The Old Turk's Load: An Interview with Gregory Gibson about his First Novel
Gregory Gibson is the proprietor of Ten Pound Island Book Company, an ABAA firm based in Gloucester, Mass. He is also the author of three books of non-fiction and, as of earlier this year, a crime novel entitled "The Old Turk's Load." We recently caught up with Gibson about his new novel over e-mail:
Tell us a bit about "The Old Turk's Load;" how you came to write it and what it's about.
I started the book when I was in the Navy, in 1969. In its first iteration it was 18 1/2 single spaced pages. My sailor buddies liked it, so I kept working on it. Almost got it published by Pyramid, a big pulp house, in the 1970s. But they informed me the world was not ready, and probably never would be, for an alcoholic detective hero. I wrote and published other, non-fiction works, but kept going back to the detective novel and trying to make it viable. Finally I had most of the parts in place, and it was like, "OK. I've gotta do this before I die." And I finished it. Then I issued it myself as a pseudo pulp, with lurid cover art, yellowed paper, and cramped typesetting, etc., and sent it to friends for Christmas. Otto Penzler of the legendary Mysterious Press read it, liked it, and bought it. He asked me if I had another one. I said, "Yeah. It'll be ready in forty years."
What authors are your influences? And do you collect any of them?
Hammett, Chandler, and James M. Cain ("Mildred Pierce" might be the perfect novel), of course. Also Frederick Exley, Elmore Leonard (especially dig his Westerns!), John Collier, Flann O'Brien, Joseph Mitchell, A. J. Liebling, Nick Tosches, Charles Olson, John Berryman, "Richard Stark," and many, many others. I own copies of many of their works, but I do not, in any other sense, "collect" any books except reference books - the tools of my trade. Being an antiquarian book dealer, I feel I'd be in competition with myself if I collected the stuff I'm trying so desperately to sell. Just don't have that collector's itch, I guess.
Your book jacket bio says about you that "in his imagination he inhabits an undiscovered Raymond Chandler novel somehow set in Manhattan in the Summer of Love." So, I'm curious, what's your favorite Chandler novel?
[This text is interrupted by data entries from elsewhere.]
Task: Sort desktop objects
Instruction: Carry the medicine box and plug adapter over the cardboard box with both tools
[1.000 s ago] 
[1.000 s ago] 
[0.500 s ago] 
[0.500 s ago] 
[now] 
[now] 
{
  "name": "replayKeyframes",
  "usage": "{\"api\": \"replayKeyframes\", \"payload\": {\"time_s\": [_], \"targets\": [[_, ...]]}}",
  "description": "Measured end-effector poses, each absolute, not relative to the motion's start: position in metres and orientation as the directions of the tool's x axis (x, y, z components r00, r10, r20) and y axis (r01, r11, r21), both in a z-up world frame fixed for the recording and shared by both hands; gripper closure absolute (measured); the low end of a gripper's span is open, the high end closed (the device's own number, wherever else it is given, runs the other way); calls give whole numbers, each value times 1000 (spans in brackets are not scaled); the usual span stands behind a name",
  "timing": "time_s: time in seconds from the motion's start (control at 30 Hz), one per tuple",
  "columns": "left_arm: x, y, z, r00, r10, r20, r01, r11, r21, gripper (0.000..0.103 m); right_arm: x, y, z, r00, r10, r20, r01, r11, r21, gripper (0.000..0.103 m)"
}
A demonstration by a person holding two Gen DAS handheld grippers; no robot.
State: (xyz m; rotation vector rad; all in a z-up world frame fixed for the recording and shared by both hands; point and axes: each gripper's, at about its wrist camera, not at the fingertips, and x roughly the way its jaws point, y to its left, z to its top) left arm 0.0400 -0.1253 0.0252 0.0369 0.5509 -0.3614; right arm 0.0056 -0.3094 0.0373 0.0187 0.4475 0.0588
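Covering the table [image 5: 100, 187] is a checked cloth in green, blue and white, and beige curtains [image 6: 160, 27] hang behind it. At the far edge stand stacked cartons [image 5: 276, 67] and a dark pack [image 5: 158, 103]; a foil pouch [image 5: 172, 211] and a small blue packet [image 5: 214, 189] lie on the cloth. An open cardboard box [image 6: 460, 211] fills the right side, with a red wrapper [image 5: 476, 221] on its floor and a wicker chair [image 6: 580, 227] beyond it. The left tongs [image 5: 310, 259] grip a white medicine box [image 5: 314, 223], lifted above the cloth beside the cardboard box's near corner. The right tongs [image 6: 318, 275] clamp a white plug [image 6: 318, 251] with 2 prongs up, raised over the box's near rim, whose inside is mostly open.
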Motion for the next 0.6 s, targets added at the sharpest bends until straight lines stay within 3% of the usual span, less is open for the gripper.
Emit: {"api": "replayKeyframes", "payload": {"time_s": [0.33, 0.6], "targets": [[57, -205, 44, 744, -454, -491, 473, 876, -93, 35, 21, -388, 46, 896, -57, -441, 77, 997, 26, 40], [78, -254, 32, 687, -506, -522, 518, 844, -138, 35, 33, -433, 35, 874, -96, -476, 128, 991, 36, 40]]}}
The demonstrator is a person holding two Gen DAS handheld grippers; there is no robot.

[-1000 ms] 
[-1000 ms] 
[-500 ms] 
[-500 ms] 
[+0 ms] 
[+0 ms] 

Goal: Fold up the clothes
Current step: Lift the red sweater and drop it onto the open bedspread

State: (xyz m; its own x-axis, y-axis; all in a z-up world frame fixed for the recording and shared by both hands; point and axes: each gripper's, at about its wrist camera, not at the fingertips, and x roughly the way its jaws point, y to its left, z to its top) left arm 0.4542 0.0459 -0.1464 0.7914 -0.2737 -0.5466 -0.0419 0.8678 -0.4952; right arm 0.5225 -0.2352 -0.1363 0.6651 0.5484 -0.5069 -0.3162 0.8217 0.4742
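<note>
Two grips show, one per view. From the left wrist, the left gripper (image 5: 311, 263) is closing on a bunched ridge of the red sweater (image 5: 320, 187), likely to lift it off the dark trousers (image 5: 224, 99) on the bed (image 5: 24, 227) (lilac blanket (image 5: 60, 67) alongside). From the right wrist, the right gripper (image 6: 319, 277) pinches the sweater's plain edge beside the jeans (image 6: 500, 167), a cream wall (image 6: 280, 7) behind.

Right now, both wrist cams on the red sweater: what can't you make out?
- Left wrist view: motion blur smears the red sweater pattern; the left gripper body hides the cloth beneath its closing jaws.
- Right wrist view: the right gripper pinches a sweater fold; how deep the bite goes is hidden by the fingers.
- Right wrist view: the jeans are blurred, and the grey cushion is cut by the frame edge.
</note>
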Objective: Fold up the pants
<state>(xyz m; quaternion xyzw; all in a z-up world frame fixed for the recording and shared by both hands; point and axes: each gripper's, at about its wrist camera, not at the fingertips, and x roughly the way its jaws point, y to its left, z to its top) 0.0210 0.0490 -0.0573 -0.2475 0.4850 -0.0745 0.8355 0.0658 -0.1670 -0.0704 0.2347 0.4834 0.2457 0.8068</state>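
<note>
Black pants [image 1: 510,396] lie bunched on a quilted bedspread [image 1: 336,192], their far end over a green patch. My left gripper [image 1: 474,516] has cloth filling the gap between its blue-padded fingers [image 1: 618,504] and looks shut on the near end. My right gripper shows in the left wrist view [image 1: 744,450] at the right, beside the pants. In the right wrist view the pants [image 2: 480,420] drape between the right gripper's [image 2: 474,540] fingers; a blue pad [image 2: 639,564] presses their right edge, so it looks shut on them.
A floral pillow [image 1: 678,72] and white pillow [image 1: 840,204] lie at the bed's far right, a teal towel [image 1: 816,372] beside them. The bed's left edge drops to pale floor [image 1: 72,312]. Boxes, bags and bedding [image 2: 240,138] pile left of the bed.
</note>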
Well, that's jacket fluff for you. To be honest, they all run together. I remember the voice more than the plots. But I guess I'd say "Farewell My Lovely" because of Anne Riordan and the red headed kid. They give Marlowe a new dimension.
Other book dealers that have written fiction tend to feature bookish detectives or bookish plots. "The Old Turk's Load" has neither. Is that a purposeful decision? Are there any tie-ins between working in the antiquarian book trade and writing a crime novel like this one?
Not much purposeful. I just don't particularly care for biblio-mysteries (with the exception of Bernie Rhodenbarr and those low lifes in Iain Sinclair's wonderful "White Chapell, Scarlet Tracings"). I think the book element tends to drag that sub-genre back to the English drawing room, a place I have little interest in. For me the big tie in between the antiquarian trade and hard boiled crime novels is life on the road. The book trade, as I practice it, involves a lot of travel, and that sometimes includes chancey motels, bars and eateries, and the (sometimes) wonderful, strange characters who inhabit them.
"The Old Turk's Load" is your first foray into fiction, after writing several non-fiction books. Did you always want to be a novelist - or was it a more recent decision?
I have always admired Hammett, Chandler, and James M. Cain, and writing an homage was the best way I could find to express my admiration. Maybe I could find a way to express that admiration again, I don't know... I tend to think of myself as a writer - a story teller - rather than a "novelist." Memoir and non-fiction serve that story telling function just as well, and in some respects they do a better job at it.
Stewart O'Nan described "The Old Turk's Load" as a "neo-noir that just zips along." Noir is a sub-genre that I really enjoy, but tends to evade definition. What does noir mean to you? Would you describe "The Old Turk's Load" as noir?
I like "neo-noir," a term I never noticed before I started reading my own reviews. Sounds like we're inventing something interesting, doesn't it? But seriously, life is hard, and bad stuff happens, and the reasons are always more complex than we would wish. When we speak of these matters in a frank, energetic, colloquial manner, we sound "hardboiled." I think this is a distinctily American address, and I find it uniquely suited for talking about life in today's world. So, yeah. I hope the Turk is noir, and hardboiled, too.
So, what's next? Are you working on another novel? Another non-fiction book?
For the past three years I've been working on a book about a remarkable American character called John Ledyard. (You can look him up.) The book involves an old man known as "I" on a long walk, retracing one of Ledyard's earliest journeys, thinking about America then and America now, and where "I" fits in all this. It's a non-fiction novelistic memoir. So there you are.